The bachelor’s programme for film production and film studies at UWI started in 2006 although the university introduced film courses in 1998 under the department of creative and festival arts. There are currently two bachelor’s degrees available under the university’s film programme: film production, which is designed to ensure that there is balance between theory and practice and taught high level analytical and critical skills, and film studies, which is designed to teach students to evaluate, critique and analyse film products and to understand how film images work.
There is a range of courses available for students to help expose students to film of all types. Some of these courses include Caribbean Cinema, Latin American Cinema, Indian Cinema, Cinemas of Africa, Cinema and Gender, Film Literature and Drama. Ramesar said he sees a trend for adaptation of Caribbean literature to the screen as a crucial area for film.

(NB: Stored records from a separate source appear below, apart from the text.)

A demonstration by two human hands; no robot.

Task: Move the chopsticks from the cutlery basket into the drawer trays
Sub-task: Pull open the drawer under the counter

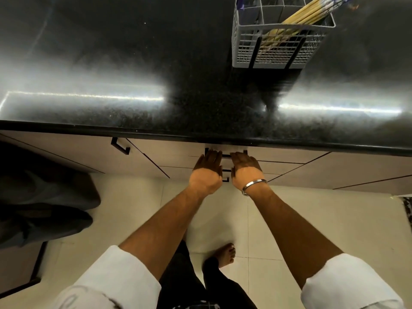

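We have both hands on the top drawer's black handle [226,155], left hand [207,172] and right hand [246,169]; each grip curls over the bar, though we cannot tell how tightly. The chopsticks [305,15] wait in the cutlery basket [277,50] on the worktop [133,63]. We should pull straight back, evenly, so the drawer doesn't skew.

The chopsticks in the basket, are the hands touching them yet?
Apart. The head view shows the chopsticks in the basket on the counter, while the left hand and right hand are down at the drawer handle.
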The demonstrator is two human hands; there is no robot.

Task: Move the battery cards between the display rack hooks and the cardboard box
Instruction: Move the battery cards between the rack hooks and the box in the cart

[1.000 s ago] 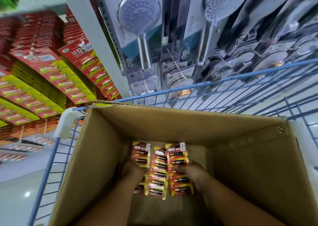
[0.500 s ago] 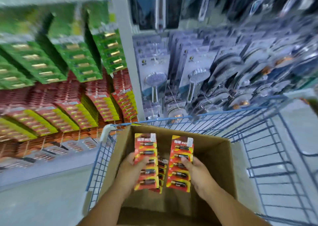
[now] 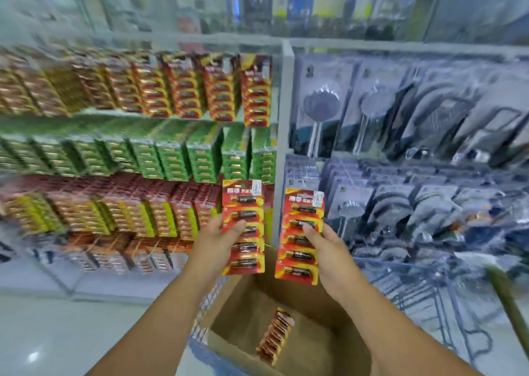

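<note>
Now each hand pinches its own upright strip of battery cards above the cardboard box [image 3: 229,312], the left hand [image 3: 213,244] and its strip [image 3: 243,226] nearer the rack of hanging cards [image 3: 254,89] up-left, the right hand [image 3: 329,255] holding its strip [image 3: 300,235] farther off

The battery cards [image 3: 242,226] look like glossy printed card under clear shiny plastic. The box [image 3: 320,344] is matt brown cardboard. The cart [image 3: 429,298] is blue-coated metal wire. The shower heads [image 3: 322,105] gleam chrome. The floor [image 3: 57,332] is smooth, reflective.
</note>
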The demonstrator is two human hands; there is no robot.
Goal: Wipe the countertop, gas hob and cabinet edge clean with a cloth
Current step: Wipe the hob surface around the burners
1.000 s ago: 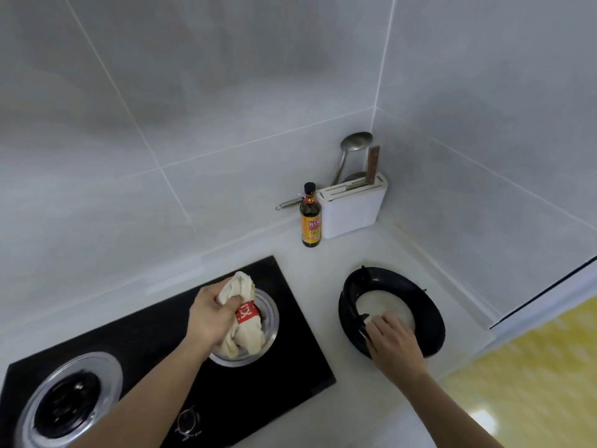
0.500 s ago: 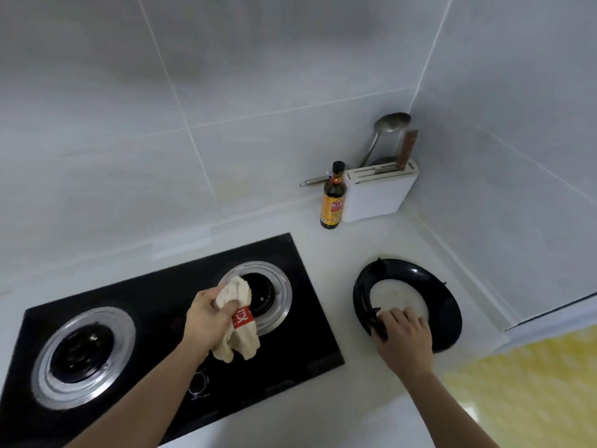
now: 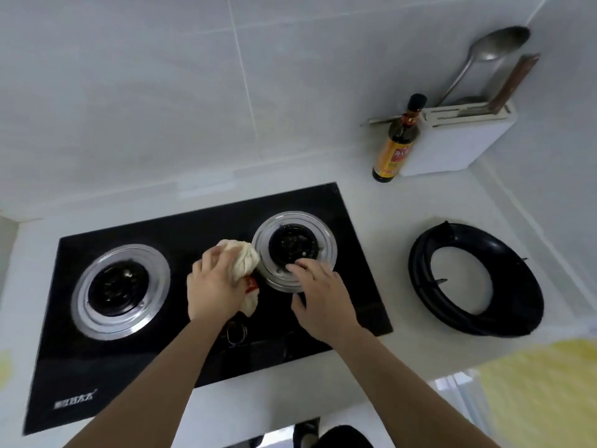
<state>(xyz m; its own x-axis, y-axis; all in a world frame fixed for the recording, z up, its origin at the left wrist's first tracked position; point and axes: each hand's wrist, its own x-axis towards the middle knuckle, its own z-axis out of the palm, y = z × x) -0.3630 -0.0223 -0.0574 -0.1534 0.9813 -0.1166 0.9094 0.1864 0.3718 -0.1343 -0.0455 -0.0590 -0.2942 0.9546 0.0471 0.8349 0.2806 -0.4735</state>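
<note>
A black glass gas hob (image 3: 161, 357) with two steel-ringed burners is set into the white countertop (image 3: 387, 202). My left hand (image 3: 214, 282) presses a bunched cream cloth (image 3: 244, 258) with a red tag onto the glass between the burners. My right hand (image 3: 318, 292) hovers with fingers spread over the front rim of the right burner (image 3: 294, 245), holding nothing. The left burner (image 3: 119, 289) is uncovered. Whether the right fingertips touch the steel ring I cannot tell.
A black round pan support (image 3: 475, 279) lies on the countertop right of the hob. A dark sauce bottle (image 3: 395, 143) and a white knife block (image 3: 458, 137) with a ladle stand in the back corner. Tiled walls close off the back and right.
My right hand let go of the black pan support and moved left over the right burner. My left hand shifted the cloth off the burner onto the glass between burners.
</note>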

By the end of the programme there is a great diversity of stories and narratives coming from the students. “We have a case, for instance, when our final year students made a one hour and 43 minute feature. It’s almost unheard of. Even at master’s level you can come up with half an hour film, but these are final year coming up with up to hour-long feature feature films of some considerable quality,” Ramesar said. The students bear a responsibility to advance society through the medium of film.

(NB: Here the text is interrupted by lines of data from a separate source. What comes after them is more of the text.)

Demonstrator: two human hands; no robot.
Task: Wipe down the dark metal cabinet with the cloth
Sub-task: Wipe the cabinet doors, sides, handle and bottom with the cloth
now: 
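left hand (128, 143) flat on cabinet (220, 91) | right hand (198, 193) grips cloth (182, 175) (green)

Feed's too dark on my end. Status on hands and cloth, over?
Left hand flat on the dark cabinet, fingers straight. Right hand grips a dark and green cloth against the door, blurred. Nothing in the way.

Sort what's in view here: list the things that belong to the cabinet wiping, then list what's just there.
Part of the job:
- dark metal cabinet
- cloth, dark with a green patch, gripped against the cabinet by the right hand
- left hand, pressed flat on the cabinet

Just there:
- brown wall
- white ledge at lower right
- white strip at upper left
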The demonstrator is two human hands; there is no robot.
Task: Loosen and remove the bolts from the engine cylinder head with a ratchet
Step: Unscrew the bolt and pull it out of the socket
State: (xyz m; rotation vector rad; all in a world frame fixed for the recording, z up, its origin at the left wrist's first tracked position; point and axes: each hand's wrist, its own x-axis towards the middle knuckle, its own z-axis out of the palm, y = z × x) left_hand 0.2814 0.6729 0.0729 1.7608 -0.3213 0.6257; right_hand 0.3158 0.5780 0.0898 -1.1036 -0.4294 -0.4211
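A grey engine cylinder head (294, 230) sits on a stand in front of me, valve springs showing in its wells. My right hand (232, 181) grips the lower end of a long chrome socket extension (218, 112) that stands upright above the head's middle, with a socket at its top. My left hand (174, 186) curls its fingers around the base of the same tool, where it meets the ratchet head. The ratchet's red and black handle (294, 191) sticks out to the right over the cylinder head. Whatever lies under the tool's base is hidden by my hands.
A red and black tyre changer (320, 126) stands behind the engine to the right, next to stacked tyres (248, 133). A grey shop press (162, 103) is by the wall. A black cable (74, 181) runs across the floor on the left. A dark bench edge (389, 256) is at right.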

“I have seen a couple of individuals who have that level of maturity and drive and discipline who have made leaps and bounds and pushed the industry forward,” said Best.

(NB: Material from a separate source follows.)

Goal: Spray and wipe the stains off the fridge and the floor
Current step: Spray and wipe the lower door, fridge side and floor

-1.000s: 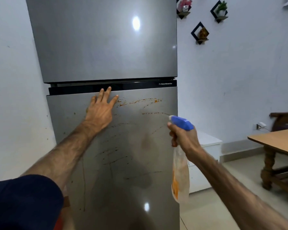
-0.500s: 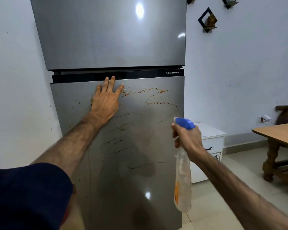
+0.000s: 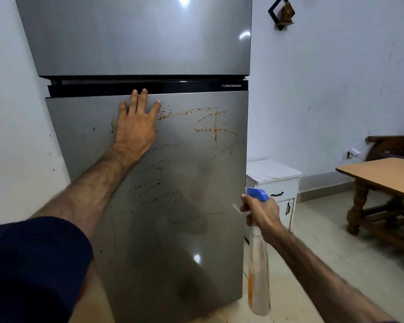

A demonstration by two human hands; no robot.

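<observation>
Pale blue walls point(image 3: 336, 89), tiled floor point(image 3: 313, 241), white cabinet point(image 3: 274, 180), wooden table point(image 3: 383, 176) at right.

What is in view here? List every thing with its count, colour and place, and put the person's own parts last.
fridge: one, silver grey, two doors, centre, against the wall
stains: many streaks and spots, orange-brown, on the lower fridge door
spray bottle: one, clear with a blue head, lower right, in front of the fridge's right edge
cabinet: one, white, right of the fridge
table: one, wooden, far right
wall shelf: one, black diamond frame with a small figure, upper right wall
floor: pale tiles, lower right
left hand: flat on the lower door, fingers spread
right hand: grip round the spray bottle's neck
</observation>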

Although the cost of purchasing film equipment is expensive, UWI students are fortunate as they have access to equipment they can borrow to do their work once they are enrolled in the programme or a film course. Best said the department does not always have the fastest updates with technology in the field, but he said it teaches the students how to innovate. Best believes this teaches the students how to be more functional and multi-faceted in the field as well as making them open to problem solving. “There were ways of capturing or doing certain things before certain equipment was made, I encourage students to find out how it was done or find ways to innovate. You can give someone an electric power saw to use without having to use a regular saw, but the moment they have to use a regular saw they become dysfunctional.”
Third year student Rebekah Guillen said her love for film started as a young child, loving to write stories but when she did she always envisioned them as movies. “My mom is an English teacher and I would always write these stories, but instead of writing them the way a story is normally written, I included a lot of extras details that you would not necessarily see in a story and I wrote it in a way that wasn’t exactly normal. It used to cause some conflicts. Later I realised what I was doing was writing scripts. UWI has been a guide and taught me the proper way to do that”
Guillen and another student, Yasha Hanoomansingh both have documentaries they created in their second-year screening at the TT Film Festival (TTFF). JAI, Hanoomansingh’s film, is a documentary following her mother and uncle and their story. Round Pegs in Square Holes, Guillen’s documentary, is about being dyslexic. Hanoomansingh said “Lynne (lecturer in the UWI film department) suggested to get involved in the TTFF and enter our films and see if they get chosen.” More than five students from the UWI film department were selected for their films to be screen in the TTFF.
The students believe certain points of view of film need to change. Guillen said people are trying to take advantage of upcoming film makers, while Hanoomansingh believes a lot of people see film or relate the skills for film with journalism only, although there is a wider reach people are neglecting. They both agreed that anyone who has an interest or passion for film should study it.